My mind chatter around this subject is happy to point out that I am rubbish at relationship with a typical "who are you to have an opinion?", urging me instead to "talk about the weather or last night's game". And to be fair, my internal critic does have a point.
I find the conditional nature of relationship not only difficult to adhere to but actually very dis-empowering. So in terms of accepted third dimensional relationship my internal critic is bang on. I suck!
I feel this area is challenging to address because it questions the very nature of what people call love. This word, like so many, has been hijacked by the mind becoming more conceptual than felt, more of an idea than experience. Diluted by it's cheap overuse it is has become a tool of manipulation, "how could you do that if you love me!" type of stuff.
It is for this reason I will return to an old habit and capitalise the word when used in its more authentic higher dimensional context. LOVE is unconditional. In the third dimension, whose hallmark is conditionality, LOVE does not exist, just its bastardised cousin, love, which uses its (limited) power as a bargaining chip.
This doesn't mean that only enlightened beings and ascended masters have experienced or have access to unconditional LOVE. We all have and indeed feel and express it frequently. In those moments of unconditional expression we are, by definition, no longer operating in a third dimensional reality, which is why it feels so good. When people speak of moving to a fifth dimensional reality there is no actual movement but simply an ability to hold LOVE in the space you are already in. To relate to someone or something without wishing to change them in any way or require anything from them is an act of great spiritual maturity and we have all held that space at some time or another.
The fact that LOVE feels so good is one of its challenges. Our third dimensional operating system is wired to relentlessly seek that feeling and so its appearance, however brief, triggers a desire to hold onto it. The fear of losing LOVEor the attempt to preserve it immediately throws us into lower case (love) as we associate a person or circumstance with the feeling and begin to work out how to maintain or recreate that experience. In other words we fall back into conditionality turning the experience of LOVE into the idea of love in the process.
Everybody's idea of love differs and most relationships which fail do so because the two different ideas of love do not coincide. In the conditional world relationship is a dance of different ideas attempting to agree upon and establish the circumstances which are most likely to access LOVE. It's less common for people to fall out of LOVE than it is for their idea of love to do so.

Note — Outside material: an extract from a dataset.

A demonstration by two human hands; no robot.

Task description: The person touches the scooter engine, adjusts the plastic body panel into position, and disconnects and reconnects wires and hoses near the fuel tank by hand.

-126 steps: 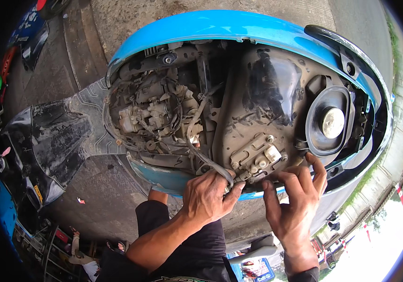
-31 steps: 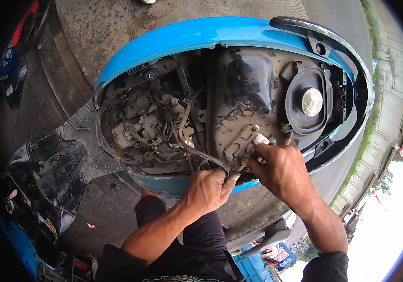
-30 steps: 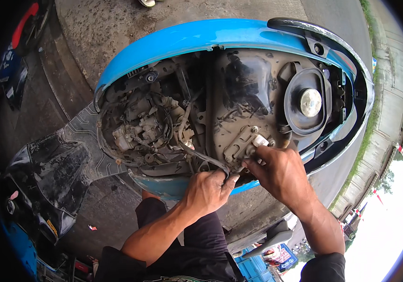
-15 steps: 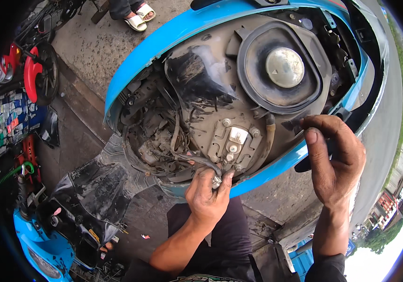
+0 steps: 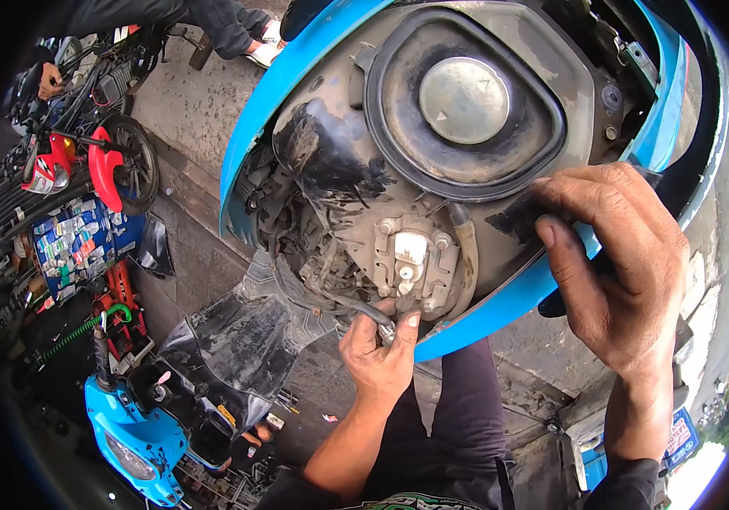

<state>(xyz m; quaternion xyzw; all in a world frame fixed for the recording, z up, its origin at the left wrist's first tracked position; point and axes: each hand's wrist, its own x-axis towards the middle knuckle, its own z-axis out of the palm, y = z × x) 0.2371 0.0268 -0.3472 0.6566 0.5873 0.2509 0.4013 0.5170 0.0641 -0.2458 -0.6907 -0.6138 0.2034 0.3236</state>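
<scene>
My left hand (image 5: 376,357) pinches the end of a dark cable (image 5: 354,303), where a small metal tip (image 5: 387,330) shows between thumb and fingers. It is just below the white fuel pump connector (image 5: 410,246), which sits on a bolted metal plate of the dusty fuel tank (image 5: 356,223). My right hand (image 5: 615,263) hovers over the right edge of the blue scooter body panel (image 5: 479,319). Its thumb and curled fingers stand apart, with nothing seen between them. Above, a round fuel cap (image 5: 464,100) sits inside a black rubber surround (image 5: 390,140).
Wiring and grimy engine parts (image 5: 296,246) fill the opening at the tank's left. Below left stands the blue scooter front (image 5: 131,442) with its dark floorboard (image 5: 237,340). Farther left are a red motorcycle (image 5: 105,170) and a blue sheet covered with small packets (image 5: 84,242). Another person's legs (image 5: 228,30) show at the top.
The view has shifted, bringing the tank closer and more of the other person into sight. My right hand is now nearer the tank, thumb and fingers apart. My left hand keeps its pinch on the cable.
</scene>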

This works well for some in the traditional structures, as relationship becomes a type of trade in ideas of how things should be. In fact it is very common to hear the advice that good relationships are based on compromise. This in itself is the conditional speaking, motivated as it so often is by survival, a strange sort of admission of failure.
To question people's ability to love is not a good way to make friends (or start a relationship!), and this is not just the intimate romantic connections. This goes into that unquestioned seat of love for many, the family. It is common to believe the family is the most likely place to find unconditional LOVE but perhaps it is just somewhere our patterns and ideas find the most sympathetic resonance?

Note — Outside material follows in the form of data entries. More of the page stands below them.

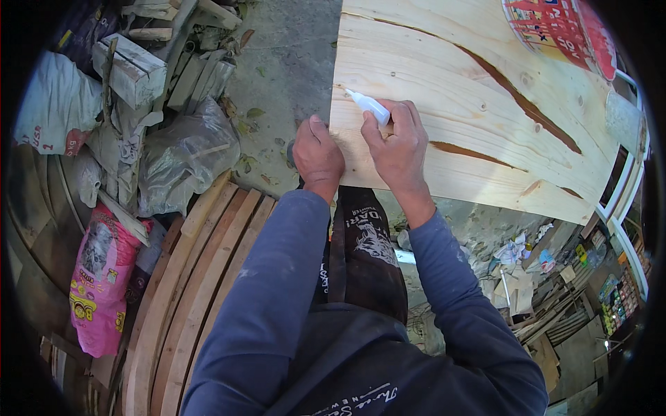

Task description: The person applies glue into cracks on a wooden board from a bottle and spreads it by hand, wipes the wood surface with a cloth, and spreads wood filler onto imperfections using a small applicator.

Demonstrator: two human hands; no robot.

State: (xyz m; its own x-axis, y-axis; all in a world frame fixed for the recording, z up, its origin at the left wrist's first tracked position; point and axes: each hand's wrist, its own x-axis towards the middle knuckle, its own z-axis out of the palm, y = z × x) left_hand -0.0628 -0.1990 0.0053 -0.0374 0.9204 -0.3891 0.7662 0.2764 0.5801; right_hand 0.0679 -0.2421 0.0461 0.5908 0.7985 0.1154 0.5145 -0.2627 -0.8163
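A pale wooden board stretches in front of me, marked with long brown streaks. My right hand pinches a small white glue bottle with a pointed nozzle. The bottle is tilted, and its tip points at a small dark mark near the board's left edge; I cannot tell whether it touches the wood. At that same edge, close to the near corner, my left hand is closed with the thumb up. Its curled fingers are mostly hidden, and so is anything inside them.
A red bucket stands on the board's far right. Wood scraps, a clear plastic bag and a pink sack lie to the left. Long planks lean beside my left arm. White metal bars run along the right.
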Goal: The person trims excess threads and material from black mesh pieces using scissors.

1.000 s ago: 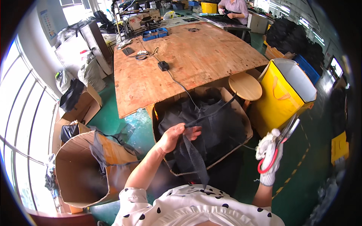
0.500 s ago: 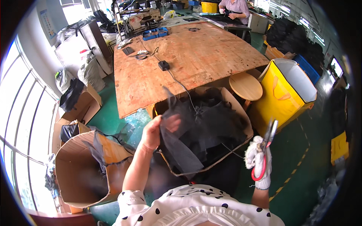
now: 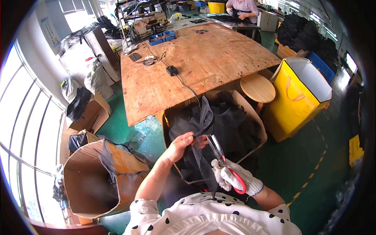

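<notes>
- Left hand (image 3: 184, 145) pinches a black mesh strip (image 3: 204, 169), above the cardboard box (image 3: 247, 110) of dark fabric at the bench's (image 3: 196, 55) near edge.
- Gloved right hand (image 3: 233, 176) curls round red-handled scissors (image 3: 220, 152), blade tips just right of the left hand.

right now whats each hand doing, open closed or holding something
Left hand: closed, holding a black mesh strip.
Right hand: gloved, closed on red-handled scissors, blades parted.
</notes>
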Motion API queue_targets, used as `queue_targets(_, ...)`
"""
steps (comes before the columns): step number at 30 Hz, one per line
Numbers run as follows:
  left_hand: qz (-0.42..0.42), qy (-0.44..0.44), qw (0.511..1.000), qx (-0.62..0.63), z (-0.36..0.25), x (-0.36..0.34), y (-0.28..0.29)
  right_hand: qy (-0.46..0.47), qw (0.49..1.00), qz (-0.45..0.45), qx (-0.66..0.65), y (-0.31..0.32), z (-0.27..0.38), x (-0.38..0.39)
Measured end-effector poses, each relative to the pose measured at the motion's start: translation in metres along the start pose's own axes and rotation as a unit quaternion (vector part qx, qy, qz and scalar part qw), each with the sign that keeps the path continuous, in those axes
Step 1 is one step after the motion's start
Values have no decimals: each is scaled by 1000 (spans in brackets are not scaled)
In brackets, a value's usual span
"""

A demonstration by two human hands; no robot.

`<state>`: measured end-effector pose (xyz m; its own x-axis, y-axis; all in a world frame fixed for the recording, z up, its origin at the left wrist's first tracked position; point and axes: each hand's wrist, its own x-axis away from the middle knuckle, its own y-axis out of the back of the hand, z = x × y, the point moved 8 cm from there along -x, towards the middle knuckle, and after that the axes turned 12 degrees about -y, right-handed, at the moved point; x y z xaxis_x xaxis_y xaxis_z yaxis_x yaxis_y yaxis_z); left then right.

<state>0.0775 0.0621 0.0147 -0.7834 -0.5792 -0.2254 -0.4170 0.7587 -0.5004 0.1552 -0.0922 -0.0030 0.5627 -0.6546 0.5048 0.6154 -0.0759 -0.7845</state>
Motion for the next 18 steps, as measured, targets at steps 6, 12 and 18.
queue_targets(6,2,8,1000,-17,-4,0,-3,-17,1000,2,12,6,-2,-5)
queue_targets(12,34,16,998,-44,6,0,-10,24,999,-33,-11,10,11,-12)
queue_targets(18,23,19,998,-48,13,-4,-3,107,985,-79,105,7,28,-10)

Even when you are at constant war with your family, in fact particularly when you are at war, it is just another resonant pattern. For example, my brother and sister love each dearly simply because they know where the hate is. They have an easy and cheap energy source which operates even when they don't see each other for months. Just a series of thoughts flicks a switch in them which confirms their version of reality, allowing them to reside safely in their story, sharing their grievances with other participants (often me), allowing us all to draw energy from each others' broken dreams. This energy is often described as love which is why that word has become so difficult for many. This energy bears no resemblance to LOVE but is enough to get us going in the morning!

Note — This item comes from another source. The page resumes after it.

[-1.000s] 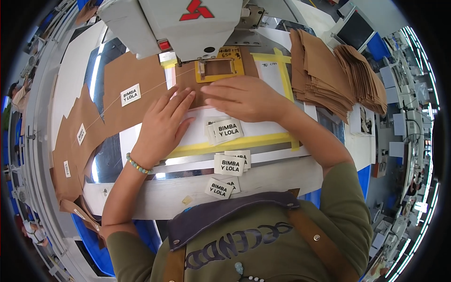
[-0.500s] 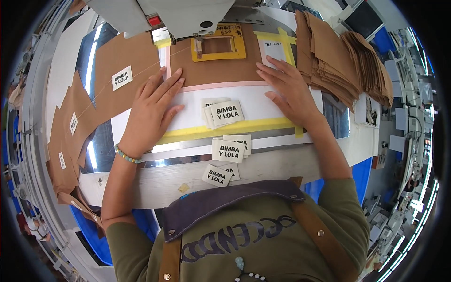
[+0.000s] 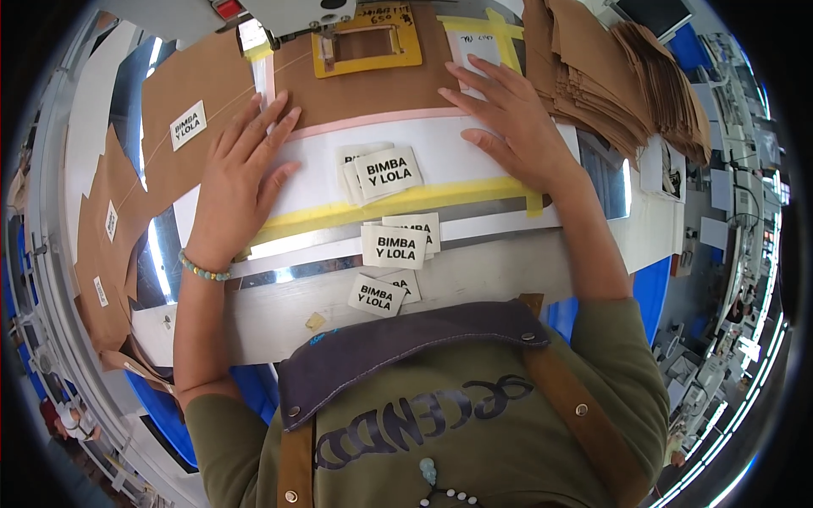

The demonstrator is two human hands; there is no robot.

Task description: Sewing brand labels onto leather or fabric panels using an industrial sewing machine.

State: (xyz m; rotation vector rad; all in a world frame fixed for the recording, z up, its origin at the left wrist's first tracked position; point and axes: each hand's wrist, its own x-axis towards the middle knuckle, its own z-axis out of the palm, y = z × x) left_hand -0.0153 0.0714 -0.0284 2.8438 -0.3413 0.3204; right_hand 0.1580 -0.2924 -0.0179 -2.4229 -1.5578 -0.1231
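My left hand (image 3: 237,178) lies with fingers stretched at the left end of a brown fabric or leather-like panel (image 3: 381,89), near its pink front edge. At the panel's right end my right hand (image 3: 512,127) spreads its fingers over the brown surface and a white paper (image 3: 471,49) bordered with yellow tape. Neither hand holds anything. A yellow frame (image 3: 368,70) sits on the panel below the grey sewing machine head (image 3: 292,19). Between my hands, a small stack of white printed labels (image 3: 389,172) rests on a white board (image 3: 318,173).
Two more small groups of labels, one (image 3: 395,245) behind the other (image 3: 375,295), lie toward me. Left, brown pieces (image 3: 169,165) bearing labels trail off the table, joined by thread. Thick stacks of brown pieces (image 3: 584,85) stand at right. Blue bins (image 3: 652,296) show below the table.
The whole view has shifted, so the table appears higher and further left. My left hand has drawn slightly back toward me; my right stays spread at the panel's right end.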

If, as seems so obvious at the moment, the predominant attention point is shifting into an unconditional space, or fifth dimension, then be prepared for a shift in the dynamics of relationship. To move fully into the experience of LOVE means not to attempt to grasp at or attempt to hold on to it and this brings into question so many of the structures and assumptions ofour current modus operandi. It requires a faith and fluidity that is contrary to the contractual, written or unwritten, agreements which currently underpin the way we relate.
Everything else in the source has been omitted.